- _WHAT YOU ARE ASKED TO DO_
Extract the complete listing and repeat it word for word.
***** DATASET CONTENT *****
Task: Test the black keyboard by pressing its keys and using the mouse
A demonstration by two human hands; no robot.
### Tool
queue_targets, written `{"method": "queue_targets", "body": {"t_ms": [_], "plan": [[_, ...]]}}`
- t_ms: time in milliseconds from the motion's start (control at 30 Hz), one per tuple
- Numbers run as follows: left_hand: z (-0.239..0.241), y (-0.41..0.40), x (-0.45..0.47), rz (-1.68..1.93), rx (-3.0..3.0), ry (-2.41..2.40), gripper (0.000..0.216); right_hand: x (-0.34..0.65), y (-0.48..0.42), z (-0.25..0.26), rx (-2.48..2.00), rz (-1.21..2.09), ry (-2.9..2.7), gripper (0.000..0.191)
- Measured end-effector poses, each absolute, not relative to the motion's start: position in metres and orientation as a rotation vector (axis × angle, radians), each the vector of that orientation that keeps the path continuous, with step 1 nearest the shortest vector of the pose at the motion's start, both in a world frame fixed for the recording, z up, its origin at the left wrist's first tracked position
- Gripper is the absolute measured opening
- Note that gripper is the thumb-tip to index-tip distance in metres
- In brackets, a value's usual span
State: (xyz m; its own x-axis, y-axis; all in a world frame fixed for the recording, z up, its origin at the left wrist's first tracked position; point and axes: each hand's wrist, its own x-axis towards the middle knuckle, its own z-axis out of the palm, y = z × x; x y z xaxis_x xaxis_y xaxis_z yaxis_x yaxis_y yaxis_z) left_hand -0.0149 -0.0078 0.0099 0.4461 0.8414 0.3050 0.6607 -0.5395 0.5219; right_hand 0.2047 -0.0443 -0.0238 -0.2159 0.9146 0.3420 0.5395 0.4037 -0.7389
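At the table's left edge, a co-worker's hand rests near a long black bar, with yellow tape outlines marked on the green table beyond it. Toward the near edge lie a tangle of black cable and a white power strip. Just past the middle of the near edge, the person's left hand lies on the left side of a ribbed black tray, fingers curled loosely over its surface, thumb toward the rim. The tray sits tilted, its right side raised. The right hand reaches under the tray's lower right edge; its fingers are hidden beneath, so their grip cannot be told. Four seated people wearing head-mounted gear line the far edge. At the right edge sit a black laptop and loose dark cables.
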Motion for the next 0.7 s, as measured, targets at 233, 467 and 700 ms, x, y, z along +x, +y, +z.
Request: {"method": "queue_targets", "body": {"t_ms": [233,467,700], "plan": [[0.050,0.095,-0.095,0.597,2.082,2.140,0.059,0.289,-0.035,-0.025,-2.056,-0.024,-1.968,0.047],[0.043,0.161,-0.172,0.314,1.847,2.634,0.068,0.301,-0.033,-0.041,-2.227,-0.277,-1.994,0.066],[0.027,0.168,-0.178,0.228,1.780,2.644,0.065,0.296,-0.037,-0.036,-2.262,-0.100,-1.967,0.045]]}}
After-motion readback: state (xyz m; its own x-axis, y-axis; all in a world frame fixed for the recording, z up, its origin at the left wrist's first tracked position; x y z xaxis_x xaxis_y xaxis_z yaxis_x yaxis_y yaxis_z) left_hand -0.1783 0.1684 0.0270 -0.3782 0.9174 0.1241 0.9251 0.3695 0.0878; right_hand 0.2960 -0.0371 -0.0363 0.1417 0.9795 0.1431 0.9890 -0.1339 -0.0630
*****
- _OUTPUT BELOW_
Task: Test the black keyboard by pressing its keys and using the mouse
A demonstration by two human hands; no robot.
### Tool
queue_targets, written `{"method": "queue_targets", "body": {"t_ms": [_], "plan": [[_, ...]]}}`
- t_ms: time in milliseconds from the motion's start (control at 30 Hz), one per tuple
- Numbers run as follows: left_hand: z (-0.239..0.241), y (-0.41..0.40), x (-0.45..0.47), rz (-1.68..1.93), rx (-3.0..3.0), ry (-2.41..2.40), gripper (0.000..0.216); right_hand: x (-0.34..0.65), y (-0.48..0.42), z (-0.25..0.26), rx (-2.48..2.00), rz (-1.21..2.09), ry (-2.9..2.7), gripper (0.000..0.191)
- Measured end-effector poses, each absolute, not relative to the motion's start: position in metres and orientation as a rotation vector (axis × angle, radians), each the vector of that orientation that keeps the path continuous, with step 1 nearest the shortest vector of the pose at the motion's start, both in a world frame fixed for the recording, z up, its origin at the left wrist's first tracked position
- Gripper is the absolute measured opening
- Note that gripper is the thumb-tip to index-tip distance in metres
- In brackets, a value's usual span
State: (xyz m; its own x-axis, y-axis; all in a world frame fixed for the recording, z up, its origin at the left wrist's first tracked position; point and axes: each hand's wrist, its own x-axis towards the middle knuckle, its own z-axis out of the palm, y = z × x; x y z xaxis_x xaxis_y xaxis_z yaxis_x yaxis_y yaxis_z) left_hand -0.0149 -0.0078 0.0099 0.4461 0.8414 0.3050 0.6607 -0.5395 0.5219; right_hand 0.2047 -0.0443 -0.0238 -0.2159 0.9146 0.3420 0.5395 0.4037 -0.7389
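At the table's left edge, a co-worker's hand rests near a long black bar, with yellow tape outlines marked on the green table beyond it. Toward the near edge lie a tangle of black cable and a white power strip. Just past the middle of the near edge, the person's left hand lies on the left side of a ribbed black tray, fingers curled loosely over its surface, thumb toward the rim. The tray sits tilted, its right side raised. The right hand reaches under the tray's lower right edge; its fingers are hidden beneath, so their grip cannot be told. Four seated people wearing head-mounted gear line the far edge. At the right edge sit a black laptop and loose dark cables.
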Motion for the next 0.7 s, as measured, targets at 233, 467 and 700 ms, x, y, z along +x, +y, +z.
Request: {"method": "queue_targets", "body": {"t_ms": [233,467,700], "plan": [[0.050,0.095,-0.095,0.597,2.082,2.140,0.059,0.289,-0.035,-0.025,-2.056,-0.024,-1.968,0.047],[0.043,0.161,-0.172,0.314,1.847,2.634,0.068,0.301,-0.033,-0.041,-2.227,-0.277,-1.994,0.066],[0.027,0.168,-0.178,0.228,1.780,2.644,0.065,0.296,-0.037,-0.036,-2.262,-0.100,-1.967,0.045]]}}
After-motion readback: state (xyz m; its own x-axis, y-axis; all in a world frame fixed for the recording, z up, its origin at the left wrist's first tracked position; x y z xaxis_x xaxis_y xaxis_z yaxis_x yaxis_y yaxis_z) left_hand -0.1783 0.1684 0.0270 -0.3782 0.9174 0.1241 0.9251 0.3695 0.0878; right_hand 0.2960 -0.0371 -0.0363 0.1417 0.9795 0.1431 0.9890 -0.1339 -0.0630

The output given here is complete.